Sven Van Caekenberghe
In reply to this post by Göran Krampe
Hi Göran,

On 14 Feb 2011, at 00:18, Göran Krampe wrote:

> Hi!
>
> Sorry, this post turned out long. But hopefully interesting anyway.
>
> On 02/13/2011 06:36 PM, Schwab,Wilhelm K wrote:
>> You cite an example very similar to what Dolphin does, and we could do with SIXX.
> > Dolphin serializes things not to avoid the image but to allow packaging.
> > SIXX could do the same for us.
> [SNIP]
>
> > If we had something that could read and rewrite Smalltalk code that is truly independent
> > of WB, then class methods would be nice way to store GUI designs.
>>
>> Bill
>
> Just wanted to chip in here - IMHO there is a loooong history when it comes to how to "save" UIs. We have seen (and in many different programming languages) various ways through the years:
>
> - Build them with code each time we want them
> Pros: Resilient against framework/library changes
> Very readable and editable
> Easy to "store" in the language (just save as a method)
> Cons: Very hard to use as a "save format"
> Has too much freedom if we hand edit it
>
> I actually favor the above since I normally dislike UI Designer tools :). But I can of course see the value of a really good UI designer (WB Pro is one of the best I have ever used, and the one in VisualAge was also superb).
>
> - Save them in "dumb" data structures (like VW specs)
> Pros: A bit resilient since it relies on a builder, but not as good as code because it is just dumb data
> Similar easy to store in the language
> Cons: Not readable and editable
>
> VW has used this for a long time and it is indeed pretty slick since you just "store" it in a method. That is one very nice characteristic, and if you have good options to dig into the builder after it has read the spec - then having the spec be "non readable/editable" is not that painful. But still, it is a bit of a serialization hack and ... doesn't feel quite right.
>
>
> - Save them in a more advanced (than an Array) non Smalltalk langauge like XML
> Pros: Quite resilient against framework/library changes, if grammar is made to be declarative in style
> Easy to use as "save format"
> Cons: Get's complex and icky
> Not so easy to "store" in language (a String literal?)
> Not so readable and editable
>
> IMHO using XML is "nice" (well...) for inter system and inter language communications/interchange. But realistically, how much interplay can we expect when we are talking about Morphic UIs? AFAIK the rest of the world haven't been able to gather around a single format either. If there indeed was a format that all the Gtk/Qts and whatnots out there used - then by all means. But is there?
>
>
> - Serialize (in binary or whatever language like XML etc) them as they are in their object form and deserialize to instantiate
> Pros: Simple as save format, just smack it out
> Cons: Not resilient against framework/library changes, in fact very brittle
> Not readable nor editable
> Not so easy to "store" in langauge (ByteArray? String literal?
>
> Serialization (as in "storing the object model exactly as it is") IMO almost only has drawbacks. It is very brittle when systems change and it is not readable nor editable etc. I just don't like it at all :)
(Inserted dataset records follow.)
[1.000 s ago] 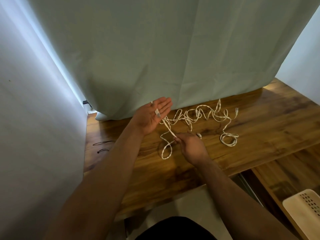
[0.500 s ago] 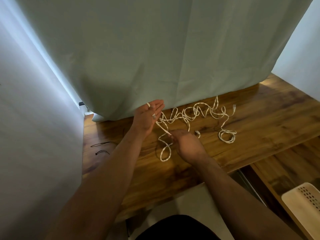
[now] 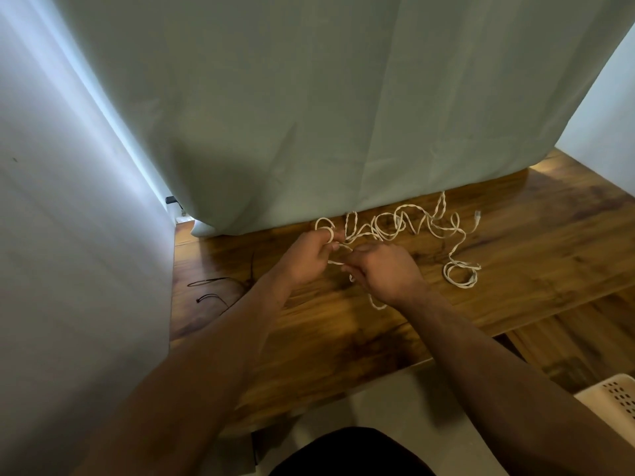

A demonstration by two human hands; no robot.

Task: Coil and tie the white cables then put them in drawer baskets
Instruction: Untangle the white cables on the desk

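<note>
Gripped thin twisted white cable (image 3: 405, 228) in curled left hand (image 3: 305, 259) and right hand (image 3: 385, 273) by back edge of wooden worktop (image 3: 343, 338), probably needing even loops.

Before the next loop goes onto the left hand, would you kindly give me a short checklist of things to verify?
1. Left hand grips the white cable, with one loop round its fingers: ok.
2. Right hand pinches the strand to be fed: ok.
3. Loose length free of knots: it lies in twisted bends on the wooden table; cannot tell.
4. Far connector clear of the curtain hem: ok.
5. Black ties on the table, left of the left forearm: ok.
6. White perforated basket ready: only a corner shows; cannot tell.
</note>
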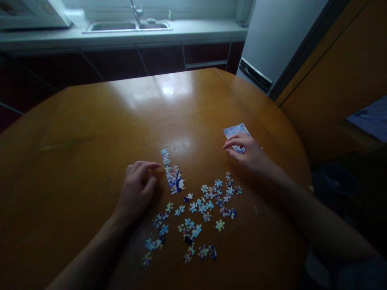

Excellent summary/writeup !

> Ok, sooo... not sure if I made the Pros/Cons clear enough to be understood here. Anyway, in my quest earlier to build Deltas and Deltastreams I ended up investigating "formats" and then I created Tirade:
>
> http://goran.krampe.se/blog/Squeak/Tirade.rdoc
> http://goran.krampe.se/blog/Squeak/Tirade2.rdoc
> http://goran.krampe.se/blog/Squeak/Tirade3.rdoc
>
> (sorry for lack of nice CSS there)
>
> NOTE: Since those articles I have simplified it a bit - I scratched the complicated "stack" logic around figuring out the receiver.
>
> Anyway, Tirade is in short a very long cascade that only allows arguments in literal forms. So basically Tirade doesn't serialize objects - it serializes a *sequence of messages*. And then when we "deserialize it" we replay those messages onto a receiver.
>
> Thus, in syntax it is very Squeakish - it even uses the same number parser etc as the Compiler does. But it is a very restricted subset of Smalltalk which makes it fast and secure.
>
> So, given the Pros/Cons above, let's see how Tirade would fit:
>
> * Easy to read and edit: yes, it looks like Smalltalk, but without a receiver to the left.
>
> * Easy to store in a method: yes, quite simple, the easiest way may be to save it as "Smalltalk" like this:
>
> tiradeOn: recorder
> "Create Tirade by sending messages to a Tirade recorder."
> recorder message1; message2; message3
>
> In that way you can still use senders/implementors etc of the message selectors.
>
> * Easy to store outside of the language: yes, trivial, and fast to write and read
>
> * Very resilient against framework/library changes if we use a declarative style.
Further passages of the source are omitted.